Sokak savaşlarında birçok komutanla Sinan Paşa şehit olunca, Osmanlı askerleri sokakta yakaladıklarının başlarını kesip Nil nehrine attılar. Nice zaman Nil Nehri, kokmuş insan cesetleri ile doldu. Nil Nehrinin suyu kullanılmaz kalınca, Nil Nehri kıyısında konuşlanan Otağ-ı Hümayunu, o mahalden uzak bir yere naklettiler”.

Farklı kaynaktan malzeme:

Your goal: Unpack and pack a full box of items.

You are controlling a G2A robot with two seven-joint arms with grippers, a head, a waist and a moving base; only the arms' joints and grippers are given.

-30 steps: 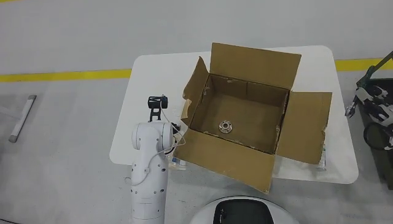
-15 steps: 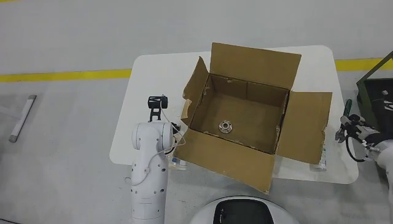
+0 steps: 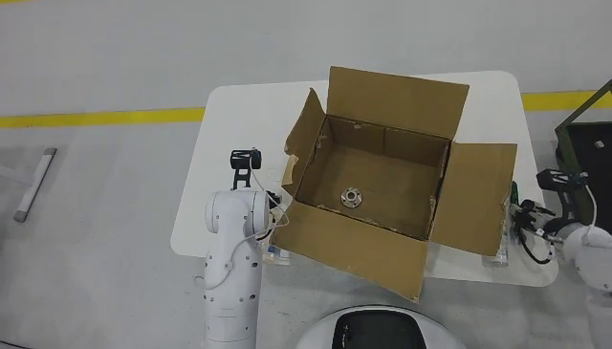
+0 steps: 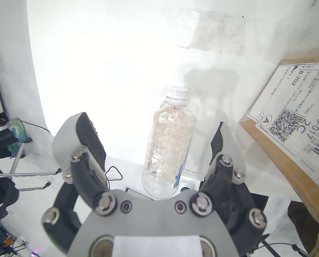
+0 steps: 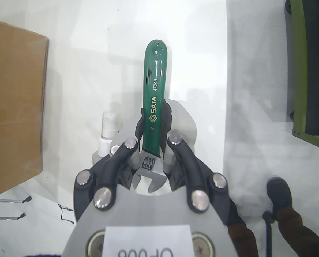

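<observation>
one open cardboard box (image 3: pixel 382 172) on white table (image 3: pixel 249 119), barcode label (image 4: pixel 296 118) on its flap, one metal ring (image 3: pixel 351 197) inside; left gripper (image 4: pixel 152 132) spread over one clear bottle (image 4: pixel 170 148) beside the box; right gripper (image 5: pixel 154 116) pinches one white-lettered green adjustable wrench (image 5: pixel 154 81) over the table

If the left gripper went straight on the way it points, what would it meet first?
Probably the clear plastic bottle, lying straight ahead between the left gripper's open fingers, though depth is unclear.

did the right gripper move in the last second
Yes. In the top view the right gripper, shut on the green wrench, has come in from the table's edge toward the cardboard box's side flap and slightly nearer the robot.
</observation>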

Yavuz Sultan Selim Şah İsmail Savaşı

Yavuz Sultan Selim Mısır’ı aldıktan sonra, bir Çerkez komutanı oraya vali atayıp, geri Şam’a Osmanlı mülküne doğru yönelir. 1517 yılının altı ramazanında, Salihiye adlı bir belde yakınlarında, veziriazam Yunus Paşa, Yavuz Sultan Selim’e hem-inan olmuşlar idi ki, edebe aykırı hareketlerde bulunarak bazı ham sözler söyledi: “Böyle bir güzel iklimi fethedince bu denli âlem halkı payimal ve hâk ü helâk oldu. Nice ümmet-i Muhammed-in kanları döküldü. Nihayet yine hükümetini hain bir Çerkez’e verdiniz. Böyle olacağı bilinse, kulların bir adım bile gitmezlerdi”. Veziriazam Yunus Paşa bunları söyler söylemez, yanlarında ve önlerinde birlikte yürüyen solaklara padişah emrederek başını cesedinden ayırdı. Tenini vahşi hayvan ve kuşlara gıda ettirdi”.
Katledilen Yunus Paşa’nın oğlu, bu dehşet karşısında Mısır tarafına doğru firar etti. Hayri Bey, kendisini tutarak padişaha gönderdi. Geldiğinde o da başının yasını gördü” (katledildi).
Yavuz Sultan Selim, elli bir yıl ömür, sekiz yıl sekiz ay saltanat sürdükten sonra, 1520 de öldü. Halk arasında “yanıkara” diye bilinen bir hastalıktan iki ay çekti. Bütün tabiplerin, özellikle devrin tanınmış tabibi Ahî Çelebi’nin gayretine rağmen kurtulamadı. Yavuz ölüm döşeğinde şu ik mısrayı mırıldandı:
“Bana derman eder sanurdum Ahî
“O gelirse hekim imiş o dahi”.(3)

Yavuz Sultan Selim Şah İsmail Savaşı
Şah İsmail, bir Türk kökenli kişi olarak Ehli Beyte, Aleviliğe iman etmiş kişi olup, Öztürkçe birbirinden güzel şiirler yazmış, yazdığı şiirlerde “Hatayi” mahlasını kullanmıştır. Günümüzde bile radyolarda, müzik dünyasında Alevi meclislerinde onun şiirleri üstüne bestelenmiş duygu yüklü türküler söylenmiştir. Başta Pir Sultan olmak üzere, bütün Alevi ve Abdal ozanları onu saygı ile anarak onu öven şiirler yazar, türküler söylerler. Şah İsmail’in (Hatayi) nin bir şiirin aşağıya alıyoruz. 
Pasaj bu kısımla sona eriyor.